You’re better than me. I hate John Oliver. PERIOD.
The first episode I watched of this show had not one but TWO HPV jokes in it. Thought it was really distasteful and never watched it again. I’m not at all surprised by this. John Oliver loves to hate on HPV.
As usual, great writing. Missing the ball on how comedy works. Always find it interesting that people who don’t do comedy try to explain how comedy works. The first line is a good, smart joke about dumbness.
I get that you’d like more jokes/coverage on STIs. But they had I think 2.5 or 3 minutes? You presented some solid premises that would fit in a longer piece. If they made a full length parody video, call him out. But don’t exaggerate outrage for clicks. It devalues your genuine outrage over actually outrageous things.
But this’ll probably get deleted or pounced on because: messenger > message.
So here’s the thing. Am I “outraged”? No. Did I like the majority of the segment? Yes. Did that line about HPV make me feel shitty, ashamed and insulted by a public figure whom I trust and respect? Absolutely.
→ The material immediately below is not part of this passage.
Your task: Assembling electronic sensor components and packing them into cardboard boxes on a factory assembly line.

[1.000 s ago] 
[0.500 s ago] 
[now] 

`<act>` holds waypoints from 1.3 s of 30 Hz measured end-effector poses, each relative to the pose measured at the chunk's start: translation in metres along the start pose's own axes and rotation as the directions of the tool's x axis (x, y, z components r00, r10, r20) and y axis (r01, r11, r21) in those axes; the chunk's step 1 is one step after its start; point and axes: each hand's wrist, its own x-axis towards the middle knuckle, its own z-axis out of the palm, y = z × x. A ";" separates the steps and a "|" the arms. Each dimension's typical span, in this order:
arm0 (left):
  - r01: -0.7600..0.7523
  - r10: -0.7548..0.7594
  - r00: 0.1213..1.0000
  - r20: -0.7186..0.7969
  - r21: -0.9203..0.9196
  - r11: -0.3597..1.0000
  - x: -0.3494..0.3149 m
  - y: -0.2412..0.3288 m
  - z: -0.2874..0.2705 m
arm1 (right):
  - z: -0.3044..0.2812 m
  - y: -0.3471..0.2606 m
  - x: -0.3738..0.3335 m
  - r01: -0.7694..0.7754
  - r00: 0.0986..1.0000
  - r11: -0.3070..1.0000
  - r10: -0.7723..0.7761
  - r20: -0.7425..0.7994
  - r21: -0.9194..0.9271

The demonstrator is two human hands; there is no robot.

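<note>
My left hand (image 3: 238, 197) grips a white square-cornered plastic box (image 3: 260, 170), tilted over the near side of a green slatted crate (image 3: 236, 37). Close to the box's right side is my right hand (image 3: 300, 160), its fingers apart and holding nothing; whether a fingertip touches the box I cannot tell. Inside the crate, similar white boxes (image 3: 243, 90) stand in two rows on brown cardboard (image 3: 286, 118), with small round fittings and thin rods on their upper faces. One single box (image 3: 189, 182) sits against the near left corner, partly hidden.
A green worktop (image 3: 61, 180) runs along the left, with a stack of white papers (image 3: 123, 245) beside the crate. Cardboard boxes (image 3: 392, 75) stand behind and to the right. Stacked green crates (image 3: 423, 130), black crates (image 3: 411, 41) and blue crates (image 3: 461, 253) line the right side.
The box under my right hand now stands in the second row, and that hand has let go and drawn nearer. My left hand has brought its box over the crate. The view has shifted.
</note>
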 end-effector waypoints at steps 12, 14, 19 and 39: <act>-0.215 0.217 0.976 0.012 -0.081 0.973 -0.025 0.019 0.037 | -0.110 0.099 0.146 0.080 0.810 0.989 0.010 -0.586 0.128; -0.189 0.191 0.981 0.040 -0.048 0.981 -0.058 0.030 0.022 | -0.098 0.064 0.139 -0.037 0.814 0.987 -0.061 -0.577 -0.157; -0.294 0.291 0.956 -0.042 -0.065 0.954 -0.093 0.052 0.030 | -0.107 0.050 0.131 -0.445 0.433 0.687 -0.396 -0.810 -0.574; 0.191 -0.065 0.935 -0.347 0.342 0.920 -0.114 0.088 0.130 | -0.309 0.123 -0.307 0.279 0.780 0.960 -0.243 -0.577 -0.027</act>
I am not exaggerating anything in this blog post. I’m not telling anyone how comedy works. I am sharing my feelings and reactions as woman who lives with a heavily stigmatized STI to a joke within a show that I watch religiously. I’m not even saying it wasn’t funny—I’m saying it was hurtful and damaging to me. I’m saying it undermined his larger point about the need for better sex education. I don’t necessarily want him to write better, more positive jokes about STIs, although I think the show is smart enough to be capable of it. I don’t understand why this joke needed to be included at all.
I’m not trying to explain how comedy works. I’m trying to explain how STI stigma is created, perpetuated, and felt. You and I both agree that herpes stigma is bullshit. How do you suggest I go about fighting it?
Saw your Twitter post, then watched LWT and then read this. And Gah…I have to agree. The show *is* better than that. So much so that the capricious treatment of STIs was both noticeable and disappointing.
Great observations! Now I want a Herpes mascot too. You should make a hashtag 😉
Thank you for sharing, this is AMAZING!